Le crime de Borujerd :

Le 8 janvier 2026, six citoyens ont été arrêtés. Seulement 12 jours plus tard, les corps sans vie de trois d’entre eux — Davoud Hashemi (41 ans) et les frères jumeaux Ali et Reza Kakavand (42 ans) — ont été remis à leurs familles.

Avertissement :
Compte tenu de la coupure des communications et du climat sécuritaire, cela ne représente que « la partie émergée de l’iceberg ». Le nombre réel d’exécutions et de morts sous la torture dans des centres de détention secrets et des prisons isolées est sans aucun doute bien plus élevé que les informations disponibles.

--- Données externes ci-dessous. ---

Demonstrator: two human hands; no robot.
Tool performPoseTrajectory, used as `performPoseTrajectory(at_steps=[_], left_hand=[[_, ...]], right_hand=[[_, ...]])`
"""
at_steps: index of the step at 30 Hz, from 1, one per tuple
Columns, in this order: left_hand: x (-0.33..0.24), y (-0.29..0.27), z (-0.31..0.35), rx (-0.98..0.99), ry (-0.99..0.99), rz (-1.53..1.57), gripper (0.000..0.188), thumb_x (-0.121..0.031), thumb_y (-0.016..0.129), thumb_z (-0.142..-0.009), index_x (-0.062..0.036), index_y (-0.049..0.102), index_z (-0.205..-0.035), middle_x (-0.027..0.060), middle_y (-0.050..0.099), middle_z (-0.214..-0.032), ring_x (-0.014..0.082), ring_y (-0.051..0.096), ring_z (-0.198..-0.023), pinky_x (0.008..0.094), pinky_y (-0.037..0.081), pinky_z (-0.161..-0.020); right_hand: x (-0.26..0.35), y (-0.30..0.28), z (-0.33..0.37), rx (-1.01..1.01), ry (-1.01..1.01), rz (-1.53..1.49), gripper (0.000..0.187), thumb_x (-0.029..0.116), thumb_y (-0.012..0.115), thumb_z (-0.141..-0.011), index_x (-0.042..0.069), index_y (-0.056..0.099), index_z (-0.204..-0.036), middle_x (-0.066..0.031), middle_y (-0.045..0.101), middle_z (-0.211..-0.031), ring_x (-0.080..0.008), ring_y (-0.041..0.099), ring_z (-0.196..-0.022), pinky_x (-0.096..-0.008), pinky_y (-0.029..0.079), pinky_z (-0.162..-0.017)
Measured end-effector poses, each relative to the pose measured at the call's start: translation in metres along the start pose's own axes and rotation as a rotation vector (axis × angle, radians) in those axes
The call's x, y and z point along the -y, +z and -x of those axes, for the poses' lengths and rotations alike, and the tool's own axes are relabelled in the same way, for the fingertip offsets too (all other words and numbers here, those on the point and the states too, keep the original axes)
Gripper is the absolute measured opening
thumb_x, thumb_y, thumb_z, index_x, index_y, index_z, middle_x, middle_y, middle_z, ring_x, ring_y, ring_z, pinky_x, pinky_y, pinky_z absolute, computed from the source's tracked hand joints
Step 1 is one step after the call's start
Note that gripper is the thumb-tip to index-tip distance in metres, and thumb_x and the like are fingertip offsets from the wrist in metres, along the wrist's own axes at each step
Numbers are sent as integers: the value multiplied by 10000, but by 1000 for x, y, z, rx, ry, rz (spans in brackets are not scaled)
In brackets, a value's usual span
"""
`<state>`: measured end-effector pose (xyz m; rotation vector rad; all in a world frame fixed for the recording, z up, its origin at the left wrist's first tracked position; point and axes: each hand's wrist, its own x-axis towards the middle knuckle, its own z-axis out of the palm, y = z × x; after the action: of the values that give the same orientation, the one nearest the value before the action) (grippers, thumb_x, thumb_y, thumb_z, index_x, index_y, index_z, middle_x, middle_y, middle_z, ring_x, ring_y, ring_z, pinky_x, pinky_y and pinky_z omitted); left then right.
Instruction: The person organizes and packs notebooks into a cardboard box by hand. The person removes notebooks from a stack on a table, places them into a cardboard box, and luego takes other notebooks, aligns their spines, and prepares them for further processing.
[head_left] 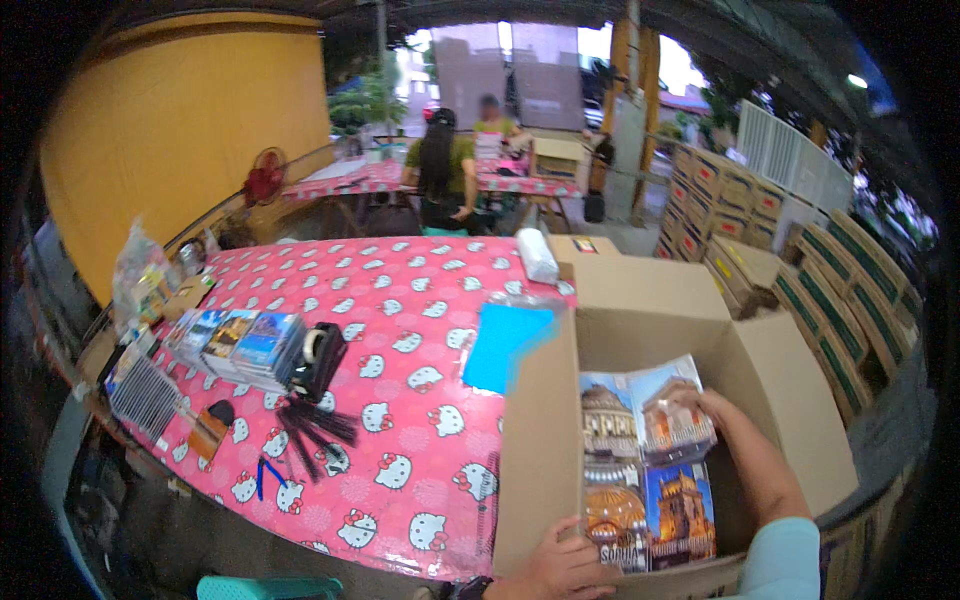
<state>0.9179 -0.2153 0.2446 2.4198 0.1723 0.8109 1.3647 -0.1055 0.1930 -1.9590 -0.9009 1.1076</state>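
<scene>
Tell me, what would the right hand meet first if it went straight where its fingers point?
Past the picture cover the right hand touches, likely the domed-building cover to its left; depth is unclear.

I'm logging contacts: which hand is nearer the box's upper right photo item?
Right hand, touching the photo item; the left hand is at the near left corner of the cardboard box.

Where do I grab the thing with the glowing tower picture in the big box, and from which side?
I'd reach down from above and pinch the right edge of the tower picture item. It looks flat, picture up, with a gap between that edge and the wall of the big box. Its left edge seems harder: the orange dome item sits close beside it.
</scene>
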Motion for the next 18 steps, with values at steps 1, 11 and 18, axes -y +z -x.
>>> performPoseTrajectory(at_steps=[1, 11, 18], left_hand=[[8, 11, 0, -117, 73, -66, 263, -364, 682, -712, -194, 643, -909, 10, 458, -743, 180, 461, -802, 507, 240, -970], [9, 9, -1, -130, 91, -114, 355, -339, 755, -644, -178, 664, -947, -22, 452, -654, 148, 477, -719, 414, 246, -970], [19, -60, -26, -489, -139, 657, 936, -374, 754, -644, -54, 236, -1354, 128, 357, -1359, 258, 409, -1177, 438, 245, -1008]], right_hand=[[-12, -16, -12, -97, -70, 241, 479, 352, 747, -628, -11, 645, -923, -95, 648, -894, -218, 615, -701, -323, 502, -669], [151, -6, 151, -663, -627, 889, 594, 262, 741, -582, -8, 512, -1058, -219, 609, -907, -349, 597, -817, -403, 470, -714], [200, 35, 269, -416, -958, 132, 636, 208, 747, -612, -7, 488, -1151, -118, 603, -989, -193, 584, -884, -305, 460, -793]])
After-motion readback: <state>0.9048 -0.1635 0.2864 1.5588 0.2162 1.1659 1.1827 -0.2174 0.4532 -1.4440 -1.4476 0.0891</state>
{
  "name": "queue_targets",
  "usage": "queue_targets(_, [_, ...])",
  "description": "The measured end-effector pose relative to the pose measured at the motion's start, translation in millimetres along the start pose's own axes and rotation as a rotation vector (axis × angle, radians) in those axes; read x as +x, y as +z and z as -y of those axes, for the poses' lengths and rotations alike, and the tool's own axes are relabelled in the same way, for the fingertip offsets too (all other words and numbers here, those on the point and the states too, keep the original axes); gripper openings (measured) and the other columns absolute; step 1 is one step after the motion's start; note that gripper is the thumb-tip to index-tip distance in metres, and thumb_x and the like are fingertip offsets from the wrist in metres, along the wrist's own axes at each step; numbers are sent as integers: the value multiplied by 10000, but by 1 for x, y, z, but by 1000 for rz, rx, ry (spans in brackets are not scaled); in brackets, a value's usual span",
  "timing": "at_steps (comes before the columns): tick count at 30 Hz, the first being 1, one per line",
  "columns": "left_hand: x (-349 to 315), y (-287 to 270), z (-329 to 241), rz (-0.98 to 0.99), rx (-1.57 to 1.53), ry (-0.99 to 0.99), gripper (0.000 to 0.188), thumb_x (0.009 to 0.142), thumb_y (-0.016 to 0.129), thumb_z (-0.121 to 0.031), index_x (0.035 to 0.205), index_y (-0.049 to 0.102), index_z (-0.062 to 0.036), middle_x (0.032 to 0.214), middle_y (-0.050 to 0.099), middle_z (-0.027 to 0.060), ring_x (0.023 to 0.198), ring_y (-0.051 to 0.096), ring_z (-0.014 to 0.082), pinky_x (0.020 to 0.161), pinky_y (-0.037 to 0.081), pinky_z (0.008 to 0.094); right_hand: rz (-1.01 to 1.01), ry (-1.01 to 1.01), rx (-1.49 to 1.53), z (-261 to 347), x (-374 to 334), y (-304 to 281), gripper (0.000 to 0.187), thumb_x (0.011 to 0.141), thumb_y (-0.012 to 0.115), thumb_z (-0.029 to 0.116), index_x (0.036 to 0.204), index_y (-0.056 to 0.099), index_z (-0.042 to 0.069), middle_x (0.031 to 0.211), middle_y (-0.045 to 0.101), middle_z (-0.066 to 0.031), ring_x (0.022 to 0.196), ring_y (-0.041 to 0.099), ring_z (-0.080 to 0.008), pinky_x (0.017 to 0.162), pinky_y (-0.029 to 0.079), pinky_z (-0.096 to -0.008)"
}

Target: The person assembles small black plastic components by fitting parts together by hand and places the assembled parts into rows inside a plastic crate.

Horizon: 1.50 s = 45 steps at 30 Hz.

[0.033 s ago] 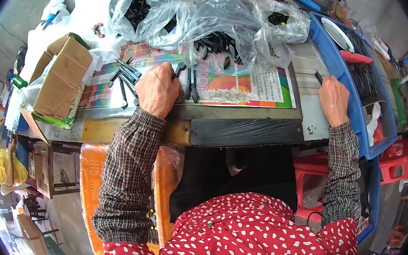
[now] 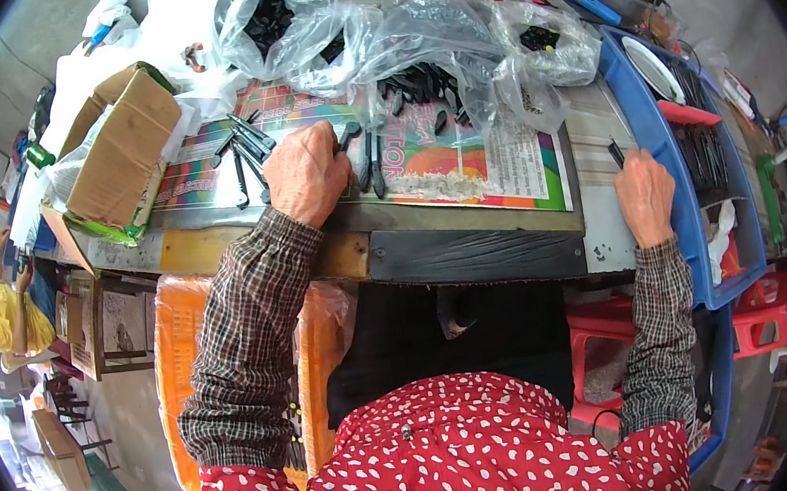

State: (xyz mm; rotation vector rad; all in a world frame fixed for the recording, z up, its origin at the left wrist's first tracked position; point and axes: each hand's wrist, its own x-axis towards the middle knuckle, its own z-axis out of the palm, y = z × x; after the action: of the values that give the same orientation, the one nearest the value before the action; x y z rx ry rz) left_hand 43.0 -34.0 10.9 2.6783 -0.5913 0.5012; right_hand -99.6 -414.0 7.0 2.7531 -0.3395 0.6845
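Note:
My left hand is closed in a fist at the table's near edge, palm down. Its fingertips are hidden, so what it holds cannot be made out. A black part with a rounded end pokes out beside its knuckles. To its left lies a loose pile of slim black tool-like parts, and two more black parts lie side by side to its right. On the right, my right hand is closed around a small dark stick-like piece, whose tip shows above the fingers.
Clear plastic bags of black parts line the back. A cardboard box stands left, a blue crate right. White granules lie on the printed sheet. Below are an orange basket and red stool. A person is far left.

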Motion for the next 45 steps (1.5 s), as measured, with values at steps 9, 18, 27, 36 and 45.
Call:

Profil juridique du principal responsable : Gholam-Hossein Mohseni-Eje’i

Comprendre le parcours du chef actuel du pouvoir judiciaire est essentiel pour d’éventuelles poursuites internationales :

  • Parcours judiciaire et sécuritaire : diplômé de l’école Haghani et proche d’Assadollah Lajevardi (« le boucher d’Evin »). Dans les années 1980, il a joué un rôle actif dans les interrogatoires et les condamnations à mort.
  • Violations graves des droits humains : lors du massacre de 1988 de prisonniers politiques, il était représentant du pouvoir judiciaire au ministère du Renseignement. Il a également participé aux « meurtres en chaîne » de dissidents.
  • Comportements extrajudiciaires : connu pour des violences physiques directes contre des accusés et des critiques. Il est surnommé « Eje’i le mangeur d’oreilles » après une agression où il aurait mordu l’oreille du critique Isa Saharkhiz.
  • Sanctions internationales : inscrit sur les listes de sanctions des États-Unis et de l’Union européenne pour son rôle dans des répressions sanglantes et des violations systématiques des droits humains.

Responsabilité de la communauté internationale et du droit international

Sur la base du principe de la « responsabilité de protéger » (R2P) et étant donné que la République islamique commet des « crimes contre l’humanité », la communauté internationale a l’obligation de :

  • Conseil de sécurité de l’ONU : examiner immédiatement les exécutions politiques en Iran comme une menace pour la paix et la sécurité internationales
  • Conseil des droits de l’homme de l’ONU : activer ses mécanismes pour empêcher l’exécution de Mohsen Eslamkhah (mineur) et de Benyamin Naghdi
  • Compétence universelle : poursuivre pénalement les juges et procureurs impliqués (dont Eje’i et Movahedi-Azad) dans les États membres de l’ONU

La machine d’exécution du régime, sous le commandement direct d’Eje’i, utilise le contexte de guerre pour mener une purge politique des dissidents. Alors qu’Internet est coupé et que la voix du peuple est étouffée, les institutions internationales ont une responsabilité directe d’intervention.

Le silence face à ce massacre massif n’est pas seulement de l’inaction — c’est une complicité dans un crime que l’histoire n’oubliera pas.

Pour les prisonniers politiques menacés d’exécution, le temps se compte en secondes.